Christie's is reducing the number of sales it holds for Middle Eastern, Modern and Contemporary Art. The auction house will only be holding one sale a year, down from its previous two sales annually.. It will forego the biannual Dubai and London schedule it formerly followed, and drop its usual Dubai spring sale this year, in favour of one overall sale in London in the autumn.
"We have our pulse on the market," says Caroline Louca-Kirkland, the new managing director for the Middle East at Christie's. "There's no point in having two sales if the market is not hungry for it. It's best to cater to the needs of the collectors."
Next year, the auction house will hold its Middle Eastern art sale in Dubai in the spring, along with its watches sale, but will again only hold one sale.
What does this say about the Middle East art market?
There's no denying that the number of auctions being held has been scaled back from when Christie's first began selling in Dubai, in 2005. "In the early years, when we first started selling that category [Middle Eastern art], there was a lot of indiscriminate buying taking place, and collectors were buying a large number of works across the board," says Michael Jeha, chairman, Christie's Middle East.
"Over time we’ve seen the market mature and collectors know exactly what they want now. They are focusing on a narrow group of artists."
The supply side has equally changed, partly due to the success of the auction houses and the market in general. Most works by major Modern Arab artists havegone into the collections of serious individuals and institutions – including some that didn't exist 15 years ago, such as Louvre Abu Dhabi and Barjeel Art Foundation in the UAE – and are simply no longer on the market.
"The supply of top-quality Modern art is becoming thinner," says Jeha. "In the last 15 years we've seen a lot of great works go to institutions and collectors who have no intention to resell."
At the same time, he says, demand for Middle Eastern work is increasingly coming from buyers around the world. "More and more collectors and institutions globally are buying Middle East art, and having a sale in London helps to internationalise the market."
This autumn's will be the fourth Middle Eastern sale held in the British capital. In line with the increased global profile of Middle Eastern work, Christie's now puts more of the region's art in to its Post-War and Contemporary sale, which — despite its lack of explicit geographical specification — mostly incorporates US and European work.
Last October, for example, the London Post-War sale achieved an artist's record forLebanese painter Huguette Caland, with the sale of a painting in her Bribes de Corps (Body Parts) series, from the collection of Eric Clapton, for £250,000.

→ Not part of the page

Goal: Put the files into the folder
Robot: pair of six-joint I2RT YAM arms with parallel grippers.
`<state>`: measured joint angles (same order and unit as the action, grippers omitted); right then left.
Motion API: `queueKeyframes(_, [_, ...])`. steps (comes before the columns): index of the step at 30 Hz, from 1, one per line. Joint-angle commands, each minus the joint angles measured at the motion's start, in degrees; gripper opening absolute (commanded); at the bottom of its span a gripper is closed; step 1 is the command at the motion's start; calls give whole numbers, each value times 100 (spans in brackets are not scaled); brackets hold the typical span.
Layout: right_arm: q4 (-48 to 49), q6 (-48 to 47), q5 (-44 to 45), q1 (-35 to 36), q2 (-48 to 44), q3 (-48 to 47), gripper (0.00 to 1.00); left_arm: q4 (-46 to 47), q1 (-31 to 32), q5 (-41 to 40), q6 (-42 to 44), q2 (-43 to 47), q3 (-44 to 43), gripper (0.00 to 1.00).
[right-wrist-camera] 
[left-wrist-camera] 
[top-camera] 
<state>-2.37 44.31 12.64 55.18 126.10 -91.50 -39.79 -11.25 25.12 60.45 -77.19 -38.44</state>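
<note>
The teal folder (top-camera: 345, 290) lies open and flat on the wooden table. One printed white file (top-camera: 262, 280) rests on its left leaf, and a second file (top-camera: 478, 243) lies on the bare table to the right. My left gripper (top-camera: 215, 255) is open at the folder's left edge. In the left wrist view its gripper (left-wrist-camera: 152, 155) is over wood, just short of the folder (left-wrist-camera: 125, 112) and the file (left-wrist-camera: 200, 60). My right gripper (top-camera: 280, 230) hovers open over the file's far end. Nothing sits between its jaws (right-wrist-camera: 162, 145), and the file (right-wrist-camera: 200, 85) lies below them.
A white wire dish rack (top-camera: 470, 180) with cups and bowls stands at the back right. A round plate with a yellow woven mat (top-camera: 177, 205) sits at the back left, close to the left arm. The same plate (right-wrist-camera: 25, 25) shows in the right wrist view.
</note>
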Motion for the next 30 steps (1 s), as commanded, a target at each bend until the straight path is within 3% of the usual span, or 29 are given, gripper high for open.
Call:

More broadly, of course, the scale-down at Christie's reflects the current climate in the Middle East. The Dubai economy is recovering from a fall in trade, and political worries such as the unrest in Lebanon, the protests in Iraq, and regional fears over the power struggle between Iran and the US, have dampened confidence. Though Jeha and others selling in the region brush off the idea that the art market has been vastly affected by the political instability, the mood seems to be one of allaying fears over worst-case scenarios, rather than insisting that all is rosy.
The Lebanese banking crisis, for example, does only affect those Lebanese collectors who do not have access to international accounts from which to withdraw their money — that is, a few will be impacted, but not all. That's still not good for business.
The feeling in Dubai is similar. Gallerists remain committed to their artists, despite a general consensus that the free-flowing early days of the 2000s are gone for good. The new normal is a slower but steadier market.
"We can certainly fear that the geopolitical situation in the region will have an impact on the art market, but from another side, we remain confident in the stability of the UAE," says Isabelle Van Den Eynde, whose eponymous Alserkal Avenue gallery in Dubai has been going since 2010. "There have been a number of regional crises in the last few years, since the launch of Art Dubai, and each time the art collectors show up. And when the international ones do not come in large numbers, local ones - Saudis, Kuwaitis, Iranians - compensate."
In Dubai, the trend towards a consolidation of the primary market in Alserkal Avenue continues. Van Den Eynde recently signed Manal Al Dowayan, an established Saudi Arabian artist, who showed with Cuadro in DIFC until three years ago. Lawrie Shabibi in Alsrkal Avenue, Dubai, has signed up two older regional artists: Mohammed Ahmed Ibrahim, who was also formerly at Cuadro, and Mohamed Melehi, the pioneering Moroccan artist whose works will be displayed in a solo show at Concrete in Alserkal Avenue in March. Generally speaking, this means these artists will have a better conduit into major museum collections. For the galleries, they are in effect creating deeper benches.
Christie's, which is the market leader in the Middle East, also underlines that it is simply shifting its presence in the region towards meeting the different needs of its collectors, seeking to grow the modern market by other means. It has recently refurbished its offices in DIFC to include space for exhibitions and talks, and it is becoming more active in Saudi Arabia, hosting private exhibitions and charity sales, such as the one it held last year in Jeddah.
The auction house also point out the benefits of a more mature market. “More and more artists’ estates being set up, and more and more literature, and catalogue raisonnes, are being produced, so for more Middle Eastern artists, now there is someone to refer to,” says Jeha. “Processes are becoming more sophisticated.”